*TASK TO COMPLETE*
The result should be the listing below restated word for word, with images left out.

*DATASET CONTENT*
================================
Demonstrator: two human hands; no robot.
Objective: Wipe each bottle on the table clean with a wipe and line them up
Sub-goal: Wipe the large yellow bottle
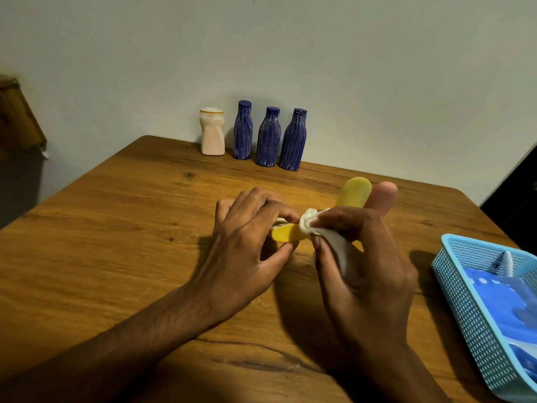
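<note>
Now left hand (244, 242) pinching yellow bottle (287, 232), right hand (366, 257) (wipe (309, 221) bunched) rubbing it

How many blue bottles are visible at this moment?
3, upright side by side at the table's far edge by the wall: left, middle, right, beside a white bottle. None seems hidden.

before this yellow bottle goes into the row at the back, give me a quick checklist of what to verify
1. Left hand holds the yellow bottle: ok.
2. Right hand grips the wipe against it: ok.
3. Whole bottle wiped: cannot tell, the hands hide much of it.
4. Row upright at the wall, white bottle and three blue bottles: ok.
5. Free table to the right of the row: ok.
6. Pink bottle wiped: cannot tell.
</note>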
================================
*WRITTEN ANSWER*
Demonstrator: two human hands; no robot.
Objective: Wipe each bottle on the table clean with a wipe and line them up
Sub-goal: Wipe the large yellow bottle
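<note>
Now left hand (244, 242) pinching yellow bottle (287, 232), right hand (366, 257) (wipe (309, 221) bunched) rubbing it

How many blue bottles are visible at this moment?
3, upright side by side at the table's far edge by the wall: left, middle, right, beside a white bottle. None seems hidden.

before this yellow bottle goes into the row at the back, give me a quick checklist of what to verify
1. Left hand holds the yellow bottle: ok.
2. Right hand grips the wipe against it: ok.
3. Whole bottle wiped: cannot tell, the hands hide much of it.
4. Row upright at the wall, white bottle and three blue bottles: ok.
5. Free table to the right of the row: ok.
6. Pink bottle wiped: cannot tell.
</note>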

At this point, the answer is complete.